Унося мою больную голову от гибели в этих так мрачно глядевших стенах подвала, я пошел. Пошел я, куда глядели мои глаза, и когда, возвратившись назад, спросил у кума, где Катя, он только ответил мне, что я счастливец, подоспевший к весьма крутой каше. Ответ, как видите, весьма замысловатых и таинственных свойств; но я, изучивший нравы девственных улиц, сразу понял, по какому именно поводу и из каких круп заварилась эта крупная каша, — понял до того ясно, что мое сумасшедшее сердце снова дрогнуло и заныло от той страшной боли, которою подарило его это ясное понятие о предстоявшей каше.
— Да, куманек! — снова повторил кум, задумчиво разглаживая свои усищи. — Признаться сказать: заварили хлебово! Не знаю только, как иному молодому народу придется его расхлебывать. Про себя не толкую, потому стар я, ну и, значит, хлебывал вволю… Вот как хлебывал — до крови!.. Ну а молодым как покажется — не знаю, и ежели, то есть, не божья воля, так лучше бы мне скрозь земь провалиться, чем голубчику моему — дите моей кровной — то кушанье из своих рук подносить…
— А вы, дяденька, не ропщите, пытаму судьба наша известно от кого происходит… — вмешался в нашу беседу молодой, еще неизвестный мне парень, в синей чуйке, в смазных сапогах и ситцевой красной рубахе, видимо, мастеровой. Он был еще очень молод и потому сделал старому солдату свое юное замечание весьма сконфуженным тоном, и притом неуклюже переминаясь на деревянном, выкрашенном черною краской стуле.

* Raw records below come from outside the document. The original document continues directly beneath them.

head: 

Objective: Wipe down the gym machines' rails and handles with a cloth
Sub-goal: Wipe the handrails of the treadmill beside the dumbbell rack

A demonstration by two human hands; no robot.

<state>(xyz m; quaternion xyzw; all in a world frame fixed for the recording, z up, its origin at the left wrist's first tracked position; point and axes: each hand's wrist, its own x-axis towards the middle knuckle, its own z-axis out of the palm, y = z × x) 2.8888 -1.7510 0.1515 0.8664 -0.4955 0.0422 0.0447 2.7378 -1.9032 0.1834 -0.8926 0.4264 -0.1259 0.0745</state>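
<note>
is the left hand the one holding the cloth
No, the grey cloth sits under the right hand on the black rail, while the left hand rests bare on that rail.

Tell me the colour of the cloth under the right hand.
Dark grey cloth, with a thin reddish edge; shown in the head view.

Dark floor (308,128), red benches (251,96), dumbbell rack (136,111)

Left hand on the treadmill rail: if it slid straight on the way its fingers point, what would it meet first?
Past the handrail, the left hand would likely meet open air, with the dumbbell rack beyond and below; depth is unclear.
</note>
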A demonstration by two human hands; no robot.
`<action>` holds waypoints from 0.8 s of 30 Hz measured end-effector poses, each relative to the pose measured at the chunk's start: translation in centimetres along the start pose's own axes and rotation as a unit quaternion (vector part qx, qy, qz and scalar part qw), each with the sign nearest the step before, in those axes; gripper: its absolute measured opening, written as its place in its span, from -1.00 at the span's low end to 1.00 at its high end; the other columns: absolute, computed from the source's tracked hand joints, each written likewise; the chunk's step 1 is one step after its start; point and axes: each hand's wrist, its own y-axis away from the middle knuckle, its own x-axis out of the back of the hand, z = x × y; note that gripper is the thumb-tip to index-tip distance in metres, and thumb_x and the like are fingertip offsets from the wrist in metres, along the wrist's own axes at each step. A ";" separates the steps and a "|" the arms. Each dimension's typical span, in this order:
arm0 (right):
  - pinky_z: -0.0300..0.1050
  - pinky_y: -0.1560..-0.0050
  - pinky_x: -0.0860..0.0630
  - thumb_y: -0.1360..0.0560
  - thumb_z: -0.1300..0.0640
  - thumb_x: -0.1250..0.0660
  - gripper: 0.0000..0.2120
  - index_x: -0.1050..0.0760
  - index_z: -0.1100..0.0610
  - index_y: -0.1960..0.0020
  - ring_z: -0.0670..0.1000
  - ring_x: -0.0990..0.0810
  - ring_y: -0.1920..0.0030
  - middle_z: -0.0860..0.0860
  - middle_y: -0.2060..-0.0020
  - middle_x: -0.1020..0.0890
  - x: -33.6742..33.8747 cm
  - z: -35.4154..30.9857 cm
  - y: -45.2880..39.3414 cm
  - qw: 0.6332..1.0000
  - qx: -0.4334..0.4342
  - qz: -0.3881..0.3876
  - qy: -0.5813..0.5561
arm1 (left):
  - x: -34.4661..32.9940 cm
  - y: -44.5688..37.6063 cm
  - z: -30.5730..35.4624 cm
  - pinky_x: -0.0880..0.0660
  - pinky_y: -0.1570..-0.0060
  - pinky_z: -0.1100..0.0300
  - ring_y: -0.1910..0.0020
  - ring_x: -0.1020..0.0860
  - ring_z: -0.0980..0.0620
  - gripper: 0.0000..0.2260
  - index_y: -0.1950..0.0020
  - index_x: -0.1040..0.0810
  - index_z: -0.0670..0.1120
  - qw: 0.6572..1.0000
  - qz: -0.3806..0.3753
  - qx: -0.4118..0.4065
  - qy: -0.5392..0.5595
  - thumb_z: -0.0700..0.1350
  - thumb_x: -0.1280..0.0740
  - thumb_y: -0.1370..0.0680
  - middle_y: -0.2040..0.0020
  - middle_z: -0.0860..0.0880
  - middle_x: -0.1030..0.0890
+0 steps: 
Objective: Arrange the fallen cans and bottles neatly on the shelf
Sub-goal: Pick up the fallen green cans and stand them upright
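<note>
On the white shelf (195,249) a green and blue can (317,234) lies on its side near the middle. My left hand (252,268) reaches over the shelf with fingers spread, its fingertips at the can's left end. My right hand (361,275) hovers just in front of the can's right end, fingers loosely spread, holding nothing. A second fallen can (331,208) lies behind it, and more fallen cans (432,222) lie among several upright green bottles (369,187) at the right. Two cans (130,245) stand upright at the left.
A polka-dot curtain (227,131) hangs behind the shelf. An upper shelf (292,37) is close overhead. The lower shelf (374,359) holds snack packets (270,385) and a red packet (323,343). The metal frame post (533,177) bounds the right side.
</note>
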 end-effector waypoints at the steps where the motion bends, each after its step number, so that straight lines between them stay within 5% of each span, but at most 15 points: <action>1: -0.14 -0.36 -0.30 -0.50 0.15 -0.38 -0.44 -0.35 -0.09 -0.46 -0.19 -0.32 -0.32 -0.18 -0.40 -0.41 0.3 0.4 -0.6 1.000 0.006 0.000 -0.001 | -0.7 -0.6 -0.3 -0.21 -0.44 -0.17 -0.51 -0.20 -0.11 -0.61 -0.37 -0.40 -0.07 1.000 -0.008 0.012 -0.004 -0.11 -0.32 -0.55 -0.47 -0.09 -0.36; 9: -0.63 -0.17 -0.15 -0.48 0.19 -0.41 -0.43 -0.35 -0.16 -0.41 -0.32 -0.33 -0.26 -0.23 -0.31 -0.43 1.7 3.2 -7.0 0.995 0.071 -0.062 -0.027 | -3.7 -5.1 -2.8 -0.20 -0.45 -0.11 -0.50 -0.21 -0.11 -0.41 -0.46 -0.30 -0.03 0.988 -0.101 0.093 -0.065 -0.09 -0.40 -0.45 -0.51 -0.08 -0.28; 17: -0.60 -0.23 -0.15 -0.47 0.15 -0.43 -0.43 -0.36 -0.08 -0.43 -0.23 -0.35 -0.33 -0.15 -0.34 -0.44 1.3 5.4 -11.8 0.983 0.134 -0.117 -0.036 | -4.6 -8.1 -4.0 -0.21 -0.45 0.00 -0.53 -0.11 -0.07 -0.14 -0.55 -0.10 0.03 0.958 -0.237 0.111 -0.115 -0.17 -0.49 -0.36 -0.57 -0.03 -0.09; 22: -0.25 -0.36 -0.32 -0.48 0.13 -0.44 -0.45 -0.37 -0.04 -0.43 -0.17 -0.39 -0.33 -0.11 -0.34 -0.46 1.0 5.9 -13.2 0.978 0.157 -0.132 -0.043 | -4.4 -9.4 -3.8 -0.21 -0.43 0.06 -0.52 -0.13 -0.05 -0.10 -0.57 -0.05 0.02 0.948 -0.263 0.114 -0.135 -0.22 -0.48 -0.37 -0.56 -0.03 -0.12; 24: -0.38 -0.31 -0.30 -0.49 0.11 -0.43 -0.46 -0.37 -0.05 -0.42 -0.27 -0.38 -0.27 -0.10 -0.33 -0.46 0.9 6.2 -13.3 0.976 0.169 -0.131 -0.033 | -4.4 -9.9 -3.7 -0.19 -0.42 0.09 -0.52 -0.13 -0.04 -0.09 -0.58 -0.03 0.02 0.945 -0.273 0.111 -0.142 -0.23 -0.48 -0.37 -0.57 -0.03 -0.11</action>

— Молчи уж ты, голова! — сердито отозвался кум на замечание молодца. — Мы у судьбы-то в лапах от люльки и по сю пору находимся, так мы ее лучше тебя не в пример понимаем, какая она до нашего брата милостивая… Кум! выпьем с тобой, да не по рюмочке, а по стаканчику, потому скорбит мое сердце. Ох, какая лютая казнь одолела его у меня! Тебе, кум, об этой казни своей прегрде времени не скажу, потому пуще меня ты, пожалуй, винище жрать примешься. Знаю я тебя!
Но я давно уже понял лютую кумову казнь и потому с яростью истого плебея, приученного и, следовательно, привыкшего топить горе в стакане, выжрал стаканище, предложенный мне солдатом, опустил мою голову, послушно склоняющуюся пред всяким несчастьем, и стал по обыкновению прислушиваться к тайному подвальному шепоту, а подвальный шепот на этот раз был таков:
«Иван Петрович! — глухо и печально шептали стены, — знаешь небось ты нашу жизнь-то собачью? Ведь Катька-то у нас задурила… Ведь в степь-то тебя черт понапрасну таскал… Может, она, Иван Петрович, эта самая Катька-то, такой бы женой была верной, да доброй, да умной…»
А солдат в то же время с тщетно сдерживаемым рыданьем говорил молодому парню — нашему собеседнику:
— Выпей и ты, парень! Выпей сразу побольше, потому тебе, паренек, надо час свой великий в полной муниции встретить!
— А я, дяденька, как вы сами изволите знать, — заикнулся было молодой парень, — насчет хмельного ни-ни, то есть, чтобы, то есть, одну каплю когда — ни под каким видом…
— Будет, будет, жених, раздобары раздобарывать! — грозно прикрикнул на него кум, — Сами женихами бывали, знаем поэтому, как это ни капли-то, ни под каким видом… Пей, говорю. И ты, кум, выпей! Повторим мы с тобой, голова, потому мы постарше и знать свое дело завсегда мы должны во всяческой полности.